WHAT IS EXPECTED
The data that follows is to be copied exactly, with each image removed.

EXTRACTED INFORMATION

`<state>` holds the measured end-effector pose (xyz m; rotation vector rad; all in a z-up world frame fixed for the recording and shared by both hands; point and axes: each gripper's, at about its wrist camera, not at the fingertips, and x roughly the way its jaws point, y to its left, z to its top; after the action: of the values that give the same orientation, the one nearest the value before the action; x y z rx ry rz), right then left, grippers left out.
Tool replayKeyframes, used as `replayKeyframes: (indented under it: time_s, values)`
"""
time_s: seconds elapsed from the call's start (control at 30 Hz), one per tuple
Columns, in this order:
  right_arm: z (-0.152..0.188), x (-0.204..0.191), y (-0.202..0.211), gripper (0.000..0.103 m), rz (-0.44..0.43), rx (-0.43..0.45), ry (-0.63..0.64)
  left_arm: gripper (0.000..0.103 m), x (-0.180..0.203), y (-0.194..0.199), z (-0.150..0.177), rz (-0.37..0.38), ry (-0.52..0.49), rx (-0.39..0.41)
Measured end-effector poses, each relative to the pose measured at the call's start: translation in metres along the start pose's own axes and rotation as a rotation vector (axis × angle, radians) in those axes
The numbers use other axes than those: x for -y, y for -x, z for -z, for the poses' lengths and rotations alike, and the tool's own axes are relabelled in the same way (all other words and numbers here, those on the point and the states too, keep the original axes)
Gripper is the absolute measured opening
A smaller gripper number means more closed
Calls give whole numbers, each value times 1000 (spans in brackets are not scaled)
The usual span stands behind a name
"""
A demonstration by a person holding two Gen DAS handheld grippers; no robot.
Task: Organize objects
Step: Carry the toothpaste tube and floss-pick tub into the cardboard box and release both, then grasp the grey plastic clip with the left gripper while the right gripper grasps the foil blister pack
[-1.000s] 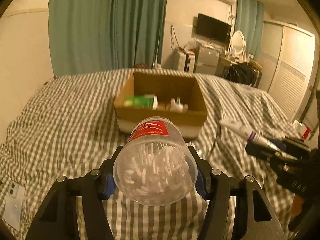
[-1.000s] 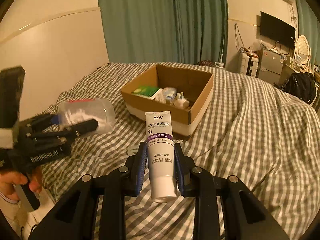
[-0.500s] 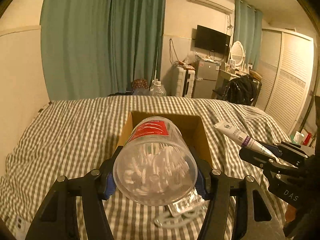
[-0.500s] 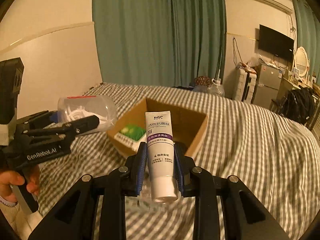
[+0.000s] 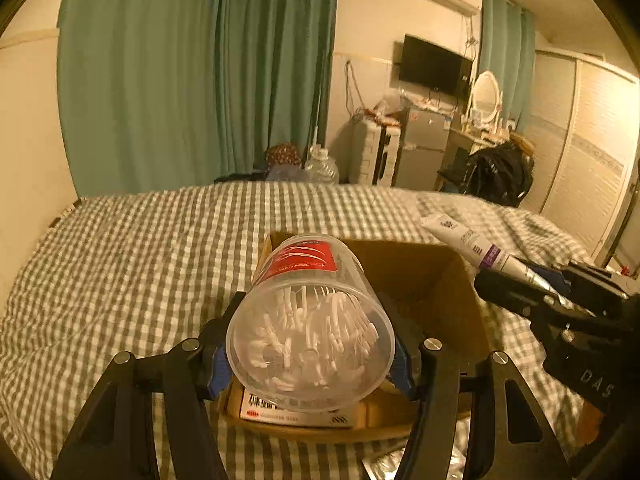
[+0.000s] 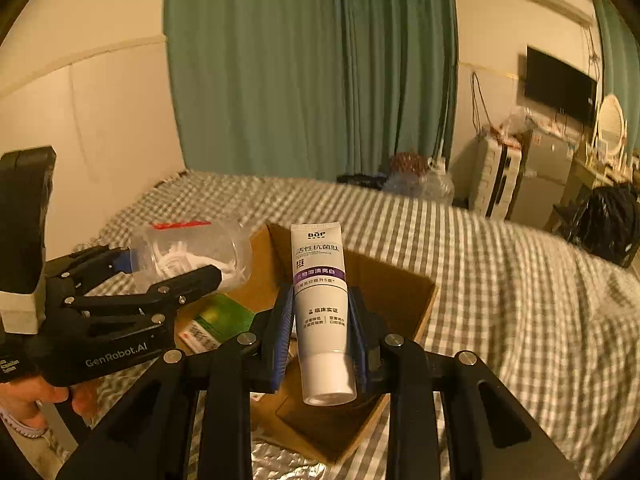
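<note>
— Green-and-white gingham covers the bed (image 5: 132, 264), soft and rumpled, with teal curtains (image 5: 200, 72) hanging in long folds behind it. What sits on the cloth?

— An open cardboard box (image 5: 452, 280), plain brown corrugated board, flaps gone, walls upright. Everything else is best placed against that box.

— Start with the left gripper (image 5: 312, 344).

— Its black jaws with blue pads are closed on a clear plastic jar (image 5: 312, 320), a smooth cylinder lying on its side, base toward the camera, a red label (image 5: 304, 262) on its upper wall. Through the plastic you see a heap of small white floss picks. The jar hangs over the near left part of the box, above a flat white packet (image 5: 296, 412) with red print that lies inside.

— And the right gripper (image 6: 320, 332)?

— Clamped on a toothpaste tube (image 6: 320, 280), glossy white with a purple band and dark printed characters, flat crimped end pointing away, round cap nearest the lens. It is held over the box's near right side.

— Anything else in the box?

— A green carton (image 6: 224, 316) at the left wall, seen from the right wrist. Crinkled silver foil (image 6: 280, 460) lies on the bed just in front of the box
</note>
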<state>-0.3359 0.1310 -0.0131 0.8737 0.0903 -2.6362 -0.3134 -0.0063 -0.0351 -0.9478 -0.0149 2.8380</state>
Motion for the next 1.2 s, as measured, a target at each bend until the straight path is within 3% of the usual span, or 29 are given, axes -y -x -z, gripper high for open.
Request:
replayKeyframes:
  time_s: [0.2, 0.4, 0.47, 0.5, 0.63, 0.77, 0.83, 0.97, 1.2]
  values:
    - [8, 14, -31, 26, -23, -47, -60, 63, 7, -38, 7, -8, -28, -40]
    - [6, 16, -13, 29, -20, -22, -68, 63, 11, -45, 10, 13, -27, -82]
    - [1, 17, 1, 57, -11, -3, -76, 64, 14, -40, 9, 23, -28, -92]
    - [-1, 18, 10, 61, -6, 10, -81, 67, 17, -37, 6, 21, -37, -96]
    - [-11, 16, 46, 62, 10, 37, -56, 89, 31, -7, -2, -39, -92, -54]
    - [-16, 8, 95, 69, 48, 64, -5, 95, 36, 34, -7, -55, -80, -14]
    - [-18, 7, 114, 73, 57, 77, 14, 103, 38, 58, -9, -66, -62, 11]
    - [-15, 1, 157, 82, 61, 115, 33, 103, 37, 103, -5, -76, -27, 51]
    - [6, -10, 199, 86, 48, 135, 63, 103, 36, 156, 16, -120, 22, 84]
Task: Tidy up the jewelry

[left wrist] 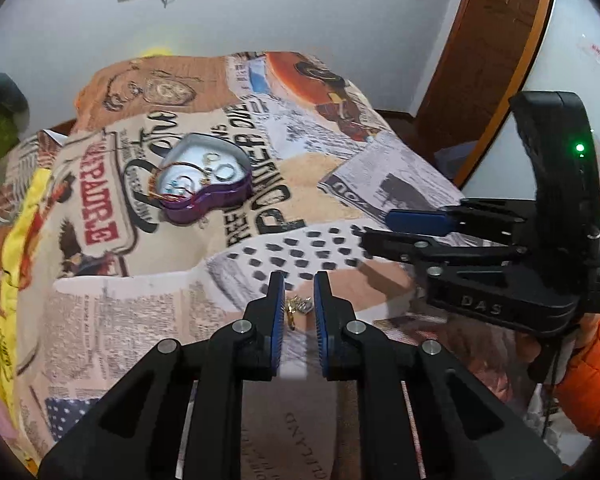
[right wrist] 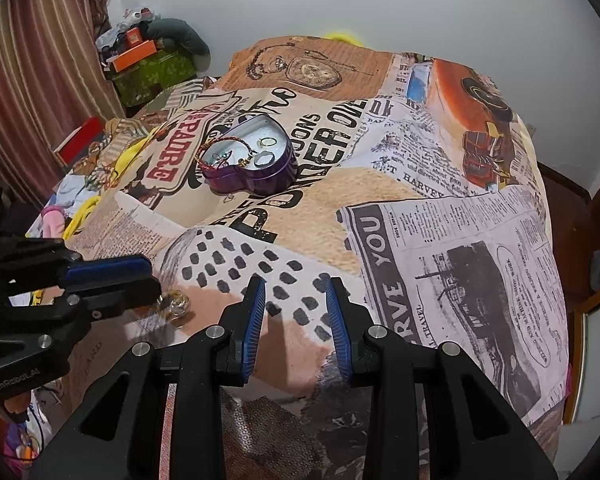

YOUR RESPONSE
`<state>` holds the measured end-effector pose (xyz m; rotation vector rad; all in a z-up world frame fixed for the recording and shared by both hands; point and axes: each gripper's, at about its wrist camera, not at the fingertips, and x roughly the way its jaws point, y to its left, z to its top; after the action: of the values that give the same orientation, the one nearest the value before the action; x y z rx ry rz), right then left, grippers left out.
Tool replayKeyframes, used as `replayKeyframes: (indented under it: time_s, values)`
"""
time_s: seconds elapsed from the call's start (control at 30 Hz), one per tuple
Columns, in this order:
  right_arm: z (-0.152..0.188), x (-0.204..0.191), y (-0.202..0.211), gripper (0.000..0.103 m), rz (-0.44..0.43), rx (-0.43..0.45), ry (-0.63..0.64)
  left_arm: gripper (0.000..0.103 m), x (-0.180..0.203), y (-0.194..0.199), z (-0.150..0.177), rz (-0.37..0.38), ry (-0.52..0.49), rx (-0.39..0.41)
Measured end-effector poses, each relative to the pose measured at the call's start: translation in metres along the start pose's own axes and rotation as a rotation vector (axis × angle, radians) in those axes
The numbers use other axes than those: x for -y, y for -x, z for -z, for the poses' lengths and rotations alike, and the tool's own axes are relabelled in the same way (all other words and numbers here, those on the point and the states too, keep the original axes)
Gripper is the absolute measured opening
A smaller gripper number means more closed
Calls give whole numbers, each value times 1000 (spans in brackets are not scaled)
The usual span stands behind a name
"""
A demonstration by a person holding two Gen DAS handheld grippers; no robot.
Task: Organize objects
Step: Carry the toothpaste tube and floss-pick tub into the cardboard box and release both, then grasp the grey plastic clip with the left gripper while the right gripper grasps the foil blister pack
[-1.000s] 
[-1.000s] 
[-0.500s] 
[-0.500s] 
[+0.000s] 
[+0.000s] 
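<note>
— Green-and-white gingham covers the bed (image 5: 132, 264), soft and rumpled, with teal curtains (image 5: 200, 72) hanging in long folds behind it. What sits on the cloth?

— An open cardboard box (image 5: 452, 280), plain brown corrugated board, flaps gone, walls upright. Everything else is best placed against that box.

— Start with the left gripper (image 5: 312, 344).

— Its black jaws with blue pads are closed on a clear plastic jar (image 5: 312, 320), a smooth cylinder lying on its side, base toward the camera, a red label (image 5: 304, 262) on its upper wall. Through the plastic you see a heap of small white floss picks. The jar hangs over the near left part of the box, above a flat white packet (image 5: 296, 412) with red print that lies inside.

— And the right gripper (image 6: 320, 332)?

— Clamped on a toothpaste tube (image 6: 320, 280), glossy white with a purple band and dark printed characters, flat crimped end pointing away, round cap nearest the lens. It is held over the box's near right side.

— Anything else in the box?

— A green carton (image 6: 224, 316) at the left wall, seen from the right wrist. Crinkled silver foil (image 6: 280, 460) lies on the bed just in front of the box
</note>
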<state>-0.3359 0.1310 -0.0131 0.8737 0.0903 -2.6362 -0.3134 -0.0063 -0.0351 -0.9478 -0.0149 2.8380</state>
Motion for the next 1.2 s, as measured, a target at each bend until the straight path is within 3% of the usual span, or 29 are given, axes -y -x -z, gripper high for open.
Request:
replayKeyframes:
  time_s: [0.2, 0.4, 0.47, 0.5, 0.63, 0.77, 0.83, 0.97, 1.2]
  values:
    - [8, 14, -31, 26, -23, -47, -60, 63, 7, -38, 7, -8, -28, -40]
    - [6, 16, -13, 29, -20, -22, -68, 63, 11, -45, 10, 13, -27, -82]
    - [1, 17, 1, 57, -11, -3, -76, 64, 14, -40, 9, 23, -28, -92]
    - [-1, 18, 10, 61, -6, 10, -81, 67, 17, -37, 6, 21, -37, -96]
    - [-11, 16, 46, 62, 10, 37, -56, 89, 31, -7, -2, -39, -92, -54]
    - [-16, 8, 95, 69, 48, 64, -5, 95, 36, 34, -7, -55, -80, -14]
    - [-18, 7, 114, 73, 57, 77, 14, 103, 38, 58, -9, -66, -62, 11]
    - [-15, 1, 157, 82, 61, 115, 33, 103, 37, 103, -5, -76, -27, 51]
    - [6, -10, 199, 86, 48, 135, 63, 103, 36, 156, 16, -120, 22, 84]
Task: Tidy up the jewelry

[left wrist] 
[right wrist] 

What was asked now has a complete answer.